- [Prompt]
Reproduce the data below in full and to the letter, images excepted.

- [Given data]
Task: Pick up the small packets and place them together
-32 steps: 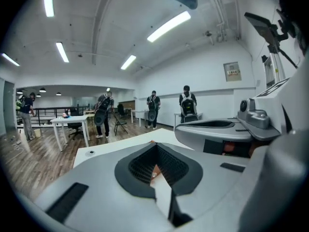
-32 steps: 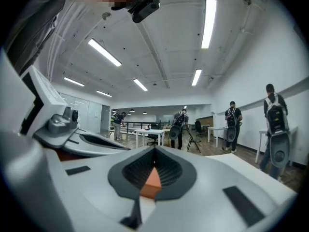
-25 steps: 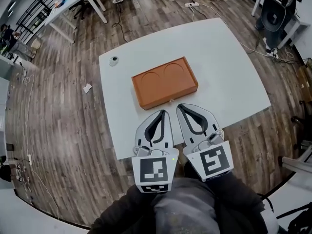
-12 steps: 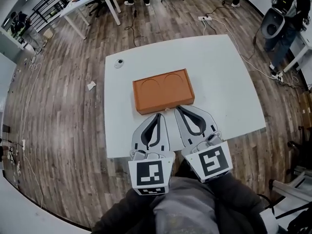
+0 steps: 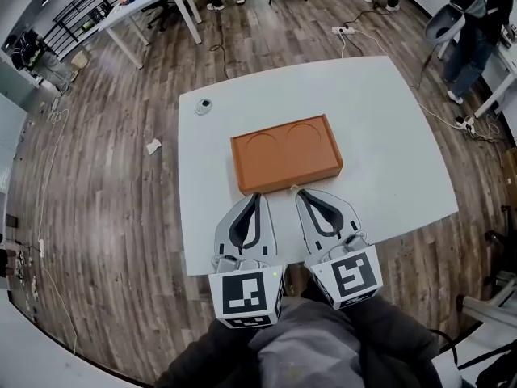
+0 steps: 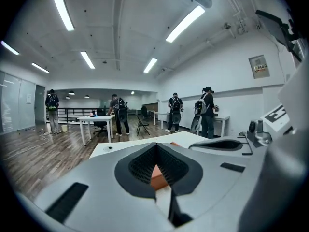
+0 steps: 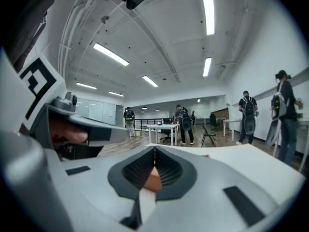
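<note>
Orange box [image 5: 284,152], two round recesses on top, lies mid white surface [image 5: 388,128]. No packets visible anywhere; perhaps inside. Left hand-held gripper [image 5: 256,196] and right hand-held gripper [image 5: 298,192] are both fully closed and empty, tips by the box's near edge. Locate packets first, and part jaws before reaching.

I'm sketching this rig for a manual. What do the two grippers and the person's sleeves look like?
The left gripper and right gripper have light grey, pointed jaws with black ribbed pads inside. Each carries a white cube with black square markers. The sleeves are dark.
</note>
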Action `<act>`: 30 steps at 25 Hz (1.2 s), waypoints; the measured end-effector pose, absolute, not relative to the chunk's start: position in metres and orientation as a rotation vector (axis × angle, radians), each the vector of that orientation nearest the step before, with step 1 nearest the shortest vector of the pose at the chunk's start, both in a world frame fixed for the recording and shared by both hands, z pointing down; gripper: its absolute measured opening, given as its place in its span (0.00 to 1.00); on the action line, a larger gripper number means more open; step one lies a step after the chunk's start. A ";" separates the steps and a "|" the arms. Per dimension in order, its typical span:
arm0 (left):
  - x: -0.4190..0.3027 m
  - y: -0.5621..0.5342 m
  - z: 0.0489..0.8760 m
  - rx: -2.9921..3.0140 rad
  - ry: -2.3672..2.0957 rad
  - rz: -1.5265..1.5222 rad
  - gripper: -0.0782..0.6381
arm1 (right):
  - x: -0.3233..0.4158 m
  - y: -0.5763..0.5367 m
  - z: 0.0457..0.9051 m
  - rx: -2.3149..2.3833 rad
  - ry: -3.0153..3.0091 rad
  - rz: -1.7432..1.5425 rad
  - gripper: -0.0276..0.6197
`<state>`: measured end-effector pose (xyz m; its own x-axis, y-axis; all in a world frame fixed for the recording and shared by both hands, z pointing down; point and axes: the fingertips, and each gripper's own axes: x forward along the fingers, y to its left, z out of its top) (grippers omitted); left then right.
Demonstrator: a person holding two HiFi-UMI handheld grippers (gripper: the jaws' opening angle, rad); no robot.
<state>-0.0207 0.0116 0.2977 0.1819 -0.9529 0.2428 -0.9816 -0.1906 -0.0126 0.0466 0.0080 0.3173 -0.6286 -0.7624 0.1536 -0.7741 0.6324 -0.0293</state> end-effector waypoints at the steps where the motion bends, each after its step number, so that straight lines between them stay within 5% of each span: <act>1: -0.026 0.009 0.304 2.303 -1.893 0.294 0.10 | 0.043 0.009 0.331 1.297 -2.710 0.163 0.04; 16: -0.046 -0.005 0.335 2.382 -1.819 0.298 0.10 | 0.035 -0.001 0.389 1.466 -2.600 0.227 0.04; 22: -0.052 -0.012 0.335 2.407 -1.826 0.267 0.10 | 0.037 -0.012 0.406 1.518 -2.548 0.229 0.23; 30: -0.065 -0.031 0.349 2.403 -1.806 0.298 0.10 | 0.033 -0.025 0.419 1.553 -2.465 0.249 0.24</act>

- [Exercise response]
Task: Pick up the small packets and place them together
-32 steps: 
-32 steps: 
-25 steps: 
-12 steps: 
+0 steps: 
+0 steps: 
+0 steps: 
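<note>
Orange box [image 5: 284,152], two round recesses on top, lies mid white surface [image 5: 388,128]. No packets visible anywhere; perhaps inside. Left hand-held gripper [image 5: 256,196] and right hand-held gripper [image 5: 298,192] are both fully closed and empty, tips by the box's near edge. Locate packets first, and part jaws before reaching.

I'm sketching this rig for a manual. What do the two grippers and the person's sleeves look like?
The left gripper and right gripper have light grey, pointed jaws with black ribbed pads inside. Each carries a white cube with black square markers. The sleeves are dark.
</note>
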Action `<act>`: 30 steps at 25 Hz (1.2 s), waypoints; the measured end-effector pose, absolute, not relative to the chunk's start: position in metres and orientation as a rotation vector (axis × angle, radians), each the vector of that orientation nearest the step before, with step 1 nearest the shortest vector of the pose at the chunk's start, both in a world frame fixed for the recording and shared by both hands, z pointing down; gripper: its absolute measured opening, given as its place in its span (0.00 to 1.00); on the action line, a larger gripper number means more open; step one lies a step after the chunk's start. A ";" separates the steps and a "|" the arms. Per dimension in order, its typical span:
arm0 (left):
  - x: -0.4190..0.3027 m
  - y: -0.5621..0.5342 m
  - z: 0.0489..0.8760 m
  - rx: -2.9921..3.0140 rad
  - ry: -2.3672..2.0957 rad
  - rz: -1.5265..1.5222 rad
  - gripper: -0.0782..0.6381
arm1 (right):
  - x: -0.3233..0.4158 m
  - y: -0.5763..0.5367 m
  - z: 0.0457..0.9051 m
  - rx: -2.3149..2.3833 rad
  - ry: -3.0153..3.0091 rad
  - rz: -1.7432..1.5425 rad
  - gripper: -0.0276..0.6197
`<state>`: measured end-effector pose (xyz m; its own x-axis, y-axis; all in a world frame fixed for the recording and shared by both hands, z pointing down; point and axes: the fingertips, and each gripper's own axes: x forward along the fingers, y to its left, z out of its top) (grippers omitted); left then right.
Demonstrator: a person holding two HiFi-UMI handheld grippers (gripper: the jaws' opening angle, rad); no robot.
<state>-0.0207 0.0116 0.2977 0.1819 -0.9529 0.2428 -0.9816 -0.1906 -0.0126 0.0466 0.0080 0.3173 -0.6286 -0.7624 0.1536 -0.7741 0.6324 -0.0293</state> end-effector waypoints at the steps where the motion bends, each after its step number, so that straight lines between them stay within 5% of each span: <act>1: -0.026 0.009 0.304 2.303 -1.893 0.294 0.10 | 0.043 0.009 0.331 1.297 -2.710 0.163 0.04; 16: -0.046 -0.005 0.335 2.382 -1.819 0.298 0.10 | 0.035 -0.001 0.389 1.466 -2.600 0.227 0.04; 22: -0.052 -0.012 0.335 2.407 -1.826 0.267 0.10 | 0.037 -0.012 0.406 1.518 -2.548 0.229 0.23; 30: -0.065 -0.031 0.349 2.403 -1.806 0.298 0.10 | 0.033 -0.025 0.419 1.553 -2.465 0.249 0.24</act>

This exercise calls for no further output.